İç döküntüleri, can sıkıntıları, dedikodular, filmler, oyunlar, moda, ünlüler, politika, magazin, özel hayat, kadın hakları ve canım ne çekerse..

20 Aralık 2010 Pazartesi

MimM!

Sevgili crazywomanrosemary beni mimlemiş :) Mimin konusu; anılarımız ve anılarımızın eşyalara yüklediği anlamlar. Mim konusunu gördüğümde kesinlikle bunu anlatmalıyım diye düşündüm. Dedim ki orada bir yerlerde benim gibi bunları yaşamış bir kadın varsa, gözleri parlasın, otursun düşünsün.. Ve istedim ki eğer bunu bana yaşatan adama benzer bir adam varsa yaptığından utansın ve bu tutumundan vazgeçsin.


Efendim daha önce buradaki yazımda belirttiğim üzre, çok ciddi ama bir o kadar da kötü bir ilişki geçirmiştim zamanında. Halbuki ilişkiyi yaşarken her şey bana çok güzel geliyordu. Aşktan gözü kör olmak deyimi vardır ya hani, aynen öyle işte. Polyannacılık oynuyordum bir nevi. Sevdiğimin kusurlarını görmezden geliyor, yaptıklarının her birine teker teker kılıflar buluyordum. Ben yapı itibariyle küçük sürprizlerden, minik hediyelerden özellikle de çiçeklerden çok ama çok hoşlanan bir hatunum. Eski sevgilime defalarca ama defalarca söylemiştim bunu. Ne bir ay dönümümüzde, ne yıl dönümlerimizde, ne de doğum günü, sevgililer günü gibi özel günlerde bir ot bile getirmemişti bu adam bana. En son 3. yıl dönümümüzde yolda giderken kolundan tutup çekeleye çekeleye çiçekçiye sokup, çiçekçiye ben bir buket papatya istiyorum demiştim de öküzlük yapıp parasını bana ödetmemişti sağolsun gerizekalı. Ben de eve gelip "en azından kendi ödedi, bana da ödettirebilirdi" diye düşünüp sevinen multi gerizekalıydım tabii.

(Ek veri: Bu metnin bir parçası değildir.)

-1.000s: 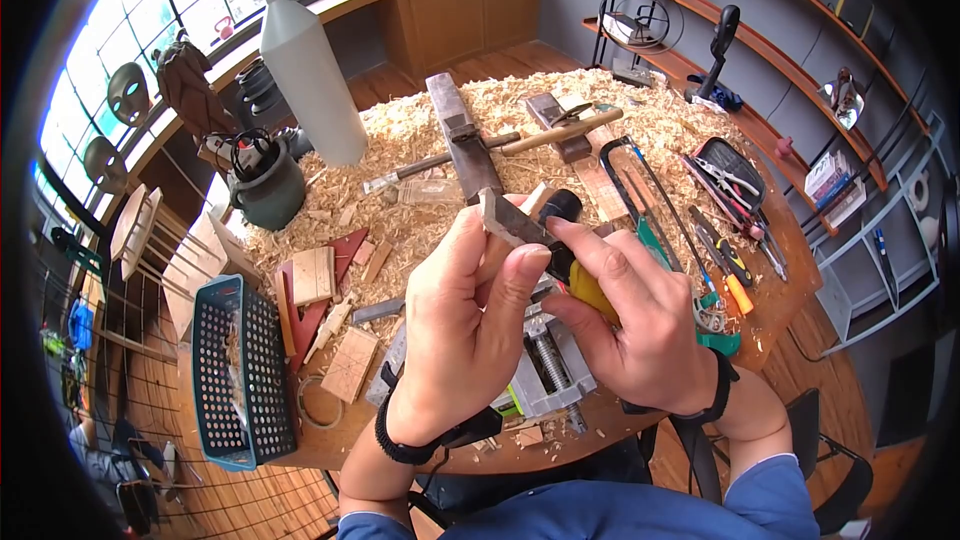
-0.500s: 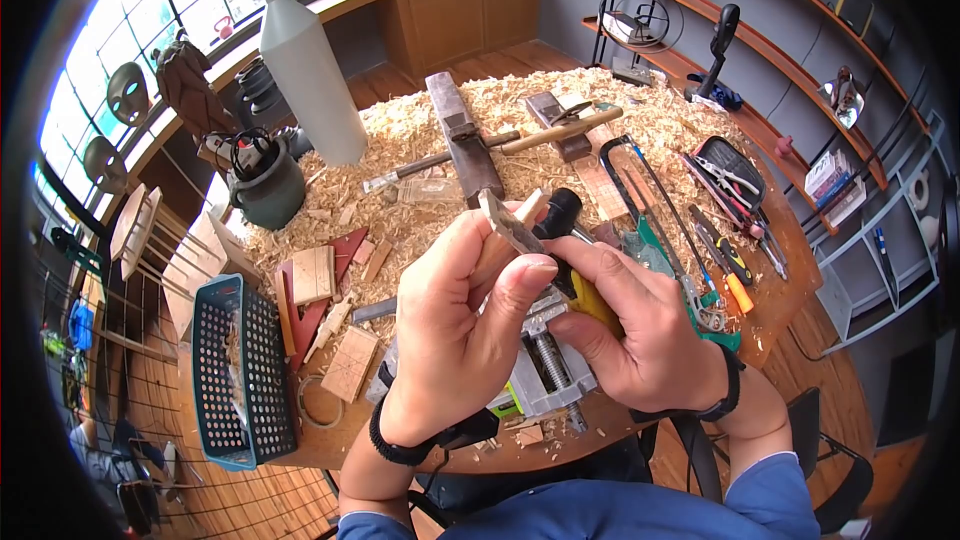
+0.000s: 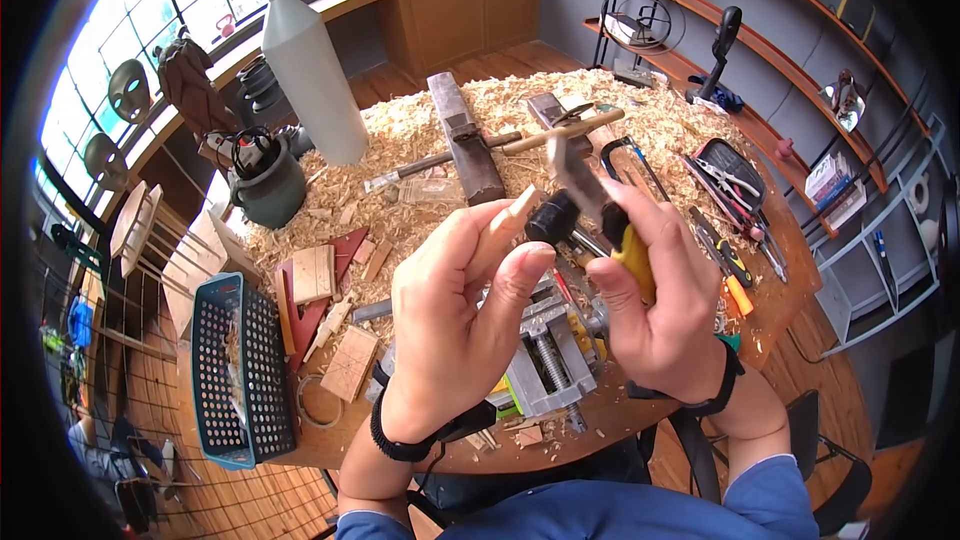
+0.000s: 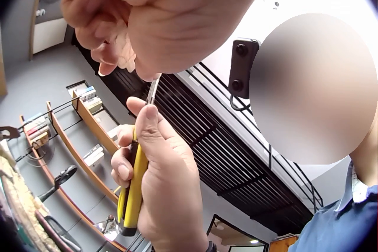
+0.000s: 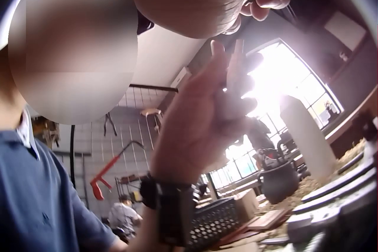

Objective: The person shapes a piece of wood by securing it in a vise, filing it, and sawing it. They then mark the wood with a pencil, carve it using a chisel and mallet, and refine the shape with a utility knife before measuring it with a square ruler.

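Observation:
My left hand (image 3: 450,315), raised over the bench, pinches a slim, pale wooden stick (image 3: 515,208) between thumb and fingers, its tip poking out above them. Curled round the yellow-and-black handle of a knife (image 3: 637,265) is my right hand (image 3: 668,325). The knife's blade is motion-blurred in the head view and stands apart from the stick, pointing up and away. In the left wrist view the yellow handle (image 4: 136,184) lies along the right palm, thumb pressed near the blade. A grey metal vise (image 3: 545,365) stands below both hands.
Wood shavings (image 3: 400,230) cover much of the round bench. A hand plane (image 3: 465,140), a hacksaw (image 3: 640,165) and pliers (image 3: 730,180) lie beyond the hands. At left are a perforated basket (image 3: 240,370), wood blocks (image 3: 350,365) and a tall white bottle (image 3: 315,80).
My right hand has moved the knife right and away from the stick, its blade swinging upward. The left hand keeps hold of the stick in nearly the same place.

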### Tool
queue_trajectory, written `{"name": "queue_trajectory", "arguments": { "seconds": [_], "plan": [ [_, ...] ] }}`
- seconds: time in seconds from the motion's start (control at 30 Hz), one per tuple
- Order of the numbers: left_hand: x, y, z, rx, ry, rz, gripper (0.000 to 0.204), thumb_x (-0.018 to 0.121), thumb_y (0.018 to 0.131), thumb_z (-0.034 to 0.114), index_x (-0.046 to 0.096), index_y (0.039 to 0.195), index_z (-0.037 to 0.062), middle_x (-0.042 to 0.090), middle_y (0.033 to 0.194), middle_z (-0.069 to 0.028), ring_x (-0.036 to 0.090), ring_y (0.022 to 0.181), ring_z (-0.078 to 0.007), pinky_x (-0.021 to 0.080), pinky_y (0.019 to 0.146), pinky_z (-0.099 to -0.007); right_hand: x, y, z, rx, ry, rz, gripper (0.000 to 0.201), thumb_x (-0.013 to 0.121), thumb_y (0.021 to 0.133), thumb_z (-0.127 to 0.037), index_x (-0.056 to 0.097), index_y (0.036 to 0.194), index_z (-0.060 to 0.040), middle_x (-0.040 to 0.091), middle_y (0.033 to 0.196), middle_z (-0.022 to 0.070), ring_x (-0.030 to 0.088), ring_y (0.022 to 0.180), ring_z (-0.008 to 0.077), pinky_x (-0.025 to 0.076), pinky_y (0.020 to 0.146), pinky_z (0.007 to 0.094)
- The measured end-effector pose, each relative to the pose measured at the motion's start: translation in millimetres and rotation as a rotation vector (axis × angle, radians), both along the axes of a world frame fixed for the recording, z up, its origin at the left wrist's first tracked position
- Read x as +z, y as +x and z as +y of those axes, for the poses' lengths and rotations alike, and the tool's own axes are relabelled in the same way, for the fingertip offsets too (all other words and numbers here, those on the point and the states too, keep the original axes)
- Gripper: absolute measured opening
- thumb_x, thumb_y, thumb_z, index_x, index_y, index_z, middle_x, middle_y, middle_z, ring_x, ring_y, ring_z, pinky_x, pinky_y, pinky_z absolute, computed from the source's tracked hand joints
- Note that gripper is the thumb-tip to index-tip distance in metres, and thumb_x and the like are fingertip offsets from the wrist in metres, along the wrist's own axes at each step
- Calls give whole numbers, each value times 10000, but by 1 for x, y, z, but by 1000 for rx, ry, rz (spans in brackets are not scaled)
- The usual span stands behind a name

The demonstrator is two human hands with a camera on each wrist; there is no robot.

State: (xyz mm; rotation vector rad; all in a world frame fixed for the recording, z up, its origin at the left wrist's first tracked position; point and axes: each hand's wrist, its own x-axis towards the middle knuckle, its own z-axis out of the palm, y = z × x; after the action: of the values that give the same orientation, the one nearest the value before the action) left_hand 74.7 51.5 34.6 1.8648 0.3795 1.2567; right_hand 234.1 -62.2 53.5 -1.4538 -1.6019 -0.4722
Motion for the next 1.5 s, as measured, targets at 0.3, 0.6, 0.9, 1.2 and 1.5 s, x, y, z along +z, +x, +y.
{"name": "queue_trajectory", "arguments": {
  "seconds": [0.3,0.6,0.9,1.2,1.5],
  "plan": [
    [6,-2,-1,-28,-86,47,266,744,1029,154,676,1174,-58,657,795,-40,553,712,-66,464,639,-252,-3,2,-1,93,-150,123,411,686,1037,-229,630,1377,-4,734,1069,204,739,856,403,583,732,460],
    [20,-18,15,240,-46,-45,509,734,1053,380,659,705,17,545,631,26,453,605,-50,305,573,-242,-24,83,-38,-90,-505,79,415,669,904,-61,637,1316,-20,708,963,226,710,860,409,547,780,463],
    [10,-21,32,126,98,47,332,644,1110,304,770,1283,50,685,888,41,466,653,21,295,566,-171,-101,101,-63,32,-786,17,455,737,894,-21,626,1335,-3,634,1132,199,652,1046,428,518,908,471],
    [9,-32,41,275,31,89,288,673,1096,291,773,1139,24,723,974,-5,661,903,-32,539,844,-159,-129,95,-31,37,-676,-121,566,747,878,0,608,1426,-26,629,1125,186,631,1057,403,517,931,470],
    [5,-25,40,267,-77,1,312,579,1145,252,718,1249,-7,643,964,9,497,789,-7,415,711,-158,-138,78,-48,-19,-605,-82,463,721,886,-15,653,1343,18,648,1245,203,630,1158,384,532,1025,451]
  ]
}}
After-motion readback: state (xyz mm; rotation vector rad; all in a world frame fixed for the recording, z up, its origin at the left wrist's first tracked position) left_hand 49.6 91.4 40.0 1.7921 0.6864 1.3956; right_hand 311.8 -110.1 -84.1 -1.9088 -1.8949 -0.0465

Ama bu son olmadı, eski ev arkadaşımla beni boynuzlayıp gittikten sonra pişman olup geri dönmeye çalıştığı dönemde evime kocaman bir buket papatya göndermişti. Ne incelik! İşte bu yüzden hep içimde uhdedir çiçek almak. Hatta yolda belde elinde bir buket çiçekle yürüyen kız gördüğümde gözlerim dolar benim. Kıskanırım, özenirim, imrenirim ve üzülürüm... 

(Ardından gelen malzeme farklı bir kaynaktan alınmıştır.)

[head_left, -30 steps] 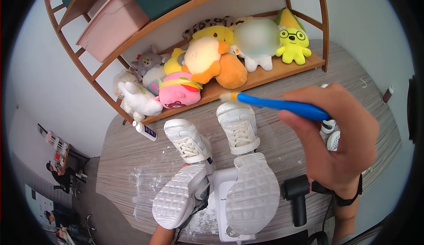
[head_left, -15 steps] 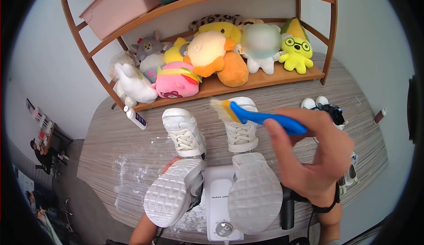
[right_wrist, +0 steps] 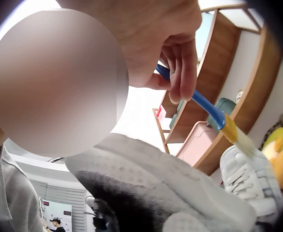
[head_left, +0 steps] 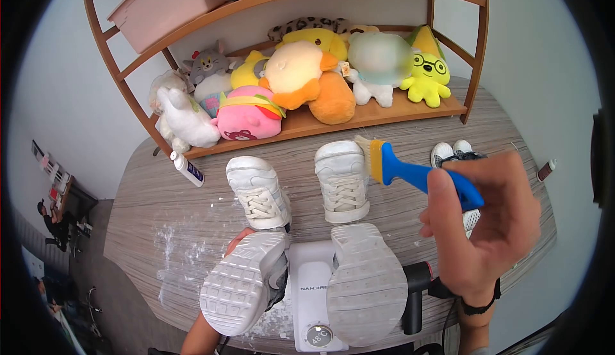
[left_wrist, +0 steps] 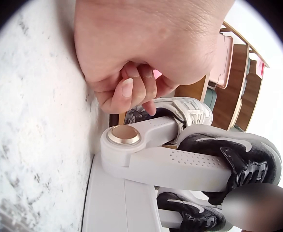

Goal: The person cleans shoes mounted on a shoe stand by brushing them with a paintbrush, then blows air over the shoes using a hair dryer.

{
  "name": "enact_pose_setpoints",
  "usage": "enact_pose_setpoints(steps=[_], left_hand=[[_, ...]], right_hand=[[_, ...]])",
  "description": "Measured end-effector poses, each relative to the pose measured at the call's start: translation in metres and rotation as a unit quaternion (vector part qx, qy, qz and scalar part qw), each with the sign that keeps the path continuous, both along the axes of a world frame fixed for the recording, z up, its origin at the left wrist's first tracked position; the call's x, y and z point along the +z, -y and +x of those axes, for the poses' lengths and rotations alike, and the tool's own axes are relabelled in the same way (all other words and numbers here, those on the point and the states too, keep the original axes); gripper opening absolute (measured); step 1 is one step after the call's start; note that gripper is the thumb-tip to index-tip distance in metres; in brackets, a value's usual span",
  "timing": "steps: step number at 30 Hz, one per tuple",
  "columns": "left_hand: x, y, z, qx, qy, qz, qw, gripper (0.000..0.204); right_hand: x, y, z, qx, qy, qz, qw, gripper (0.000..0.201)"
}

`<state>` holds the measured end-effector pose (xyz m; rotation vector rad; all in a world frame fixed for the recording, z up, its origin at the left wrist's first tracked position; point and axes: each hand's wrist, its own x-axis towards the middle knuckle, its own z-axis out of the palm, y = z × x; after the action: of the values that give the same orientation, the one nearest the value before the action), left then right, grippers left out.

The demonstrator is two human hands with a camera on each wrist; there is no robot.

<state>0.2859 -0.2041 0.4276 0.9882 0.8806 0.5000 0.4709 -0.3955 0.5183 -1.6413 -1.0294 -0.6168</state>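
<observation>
My right hand [head_left: 483, 227] grips a blue-handled brush [head_left: 410, 174]; its pale bristles are at the right side of the toe of a white laced shoe [head_left: 343, 182]. The right wrist view shows the brush [right_wrist: 209, 105] slanting down from curled fingers to that shoe's toe [right_wrist: 250, 179]. Another white shoe [head_left: 255, 192] stands to its left. Two shoes with soles facing up [head_left: 238, 284] sit nearer on a white device [head_left: 312, 252] reading 48°C. My left hand [left_wrist: 141, 53], fingers loosely curled around nothing visible, rests beside the device's arms [left_wrist: 180, 166], mostly hidden by a shoe in the head view.
A wooden shelf [head_left: 295, 123] with plush toys stands at the back. A white bottle [head_left: 187, 169] is at left, white powder [head_left: 173, 252] lies on the table, and a black dryer-like tool [head_left: 413, 304] sits at right. Small shoes [head_left: 451, 152] are behind my right hand.
The brush has moved from above and left of the farther right shoe's toe to the toe's right side. My head view has shifted and tilted. The left hand stays by the shoe.
</observation>
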Motion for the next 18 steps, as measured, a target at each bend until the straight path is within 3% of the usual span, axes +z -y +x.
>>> enact_pose_setpoints(steps=[6,10,12,14,15,16,17,18], left_hand=[[-0.010,-0.010,0.005,-0.011,0.007,-0.006,1.000,0.019],[-0.032,-0.026,-0.003,-0.007,0.017,-0.024,1.000,0.019],[-0.048,-0.038,-0.009,-0.003,0.022,-0.038,0.999,0.019],[-0.085,-0.058,-0.019,0.009,0.035,-0.065,0.997,0.019],[-0.125,-0.086,-0.027,-0.108,0.070,0.059,0.990,0.024],[-0.167,-0.110,-0.032,-0.219,0.111,0.182,0.952,0.033],[-0.198,-0.129,-0.024,-0.205,0.168,-0.043,0.963,0.024],[-0.199,-0.122,-0.015,-0.207,0.187,-0.061,0.958,0.024]], right_hand=[[-0.003,-0.003,-0.015,0.078,-0.011,0.052,0.996,0.014],[-0.006,-0.004,-0.001,0.086,0.061,-0.025,0.994,0.015],[-0.007,-0.003,0.003,0.028,-0.002,-0.001,1.000,0.013],[0.000,-0.004,-0.009,-0.045,-0.124,0.099,0.986,0.016],[0.001,-0.001,-0.011,-0.069,-0.122,0.109,0.984,0.019],[0.001,0.001,-0.013,-0.067,-0.109,0.089,0.988,0.019],[0.000,0.004,-0.013,-0.032,-0.101,0.085,0.991,0.019],[-0.002,0.005,-0.016,0.002,-0.097,0.082,0.992,0.019]])
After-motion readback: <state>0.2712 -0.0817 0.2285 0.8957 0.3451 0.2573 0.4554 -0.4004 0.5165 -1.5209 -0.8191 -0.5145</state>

O aldığım ilk papatyaları kurutup saklamıştım ben. Hayatım boyunca aldığım ilk ve muhtemelen tek (o zamanlar öyle düşünüyordum tabii) çiçekler olacağı için atmaya kıyamamıştım her ne kadar kötü anılar da barındırsa. Sonra ansızın bir gün şu anki sevgilimle tanıştım. Birlikte olmaya karar verdiğimiz ilk günün akşamı eve döndüğümde evimin kapısının üstü tamamen papatyalarla kaplanmıştı. Ortasında da bir not vardı "tam bir papatya kadını gibi görünüyorsun. Hangi çiçeği sevdiğini soracak kadar vakit geçiremedim henüz seninle bu yüzden kendi tercihimi kullandım. Umarım hakkındaki her  şeyi öğrenebilecek kadar çok vakit geçiririz birlikte" İşte o an hayatımın sayılı anlarından biridir. O kadar çok mutlu olmuştum ki içeri girmem 30 dakikamı falan almıştı. Kapının önünde oturup öyle bir ağladım ki, hıçkıra hıçkıra, bağıra bağıra. Bütün zehrimi akıttım o gece. Bütün acılarımı... 


Sonra o çiçekleri toplayıp bir buket yaptım, kuruttum. Diğer çiçeklerse çöpü boyladılar hak ettikleri üzre. Aradan o kadar zaman geçti ve ben defalarca çiçek ve hediyeyle ve küçük sürprizlerle mutlu edildim. Ama hala odamın baş köşesinin süsler o çiçekler. Baktıkça o kadar çok anlam ifade ederler ki bana... Elimdekini kaybetmekten korktuğum için mutluluğum pahasına çırpındığım, kendimden ödün verdiğim zamanlar gelir aklıma. Sonra bunların hiçbir şey ifade etmediğini, yıllarca emek vererek kurduğum her şeyin bir anda tuzla buz olup gidebileceği gerçeğini yüzüme çarpar. Ama her şeyden önemlisi, asla ama asla umudumu kaybetmemem gerektiğini, her karanlığın sonunda bir aydınlık olduğunu hatırlatır bana.


Benim mimlediklerim;
Marla
Nina Noctis
Emre

8 yorum:

  1. Gözlerim dolu dolu oldu..bazı bölümleri öyle tanıdık ki:(Dilerim sonunda seni bulan şans ve mutluluk hep seninle olur:)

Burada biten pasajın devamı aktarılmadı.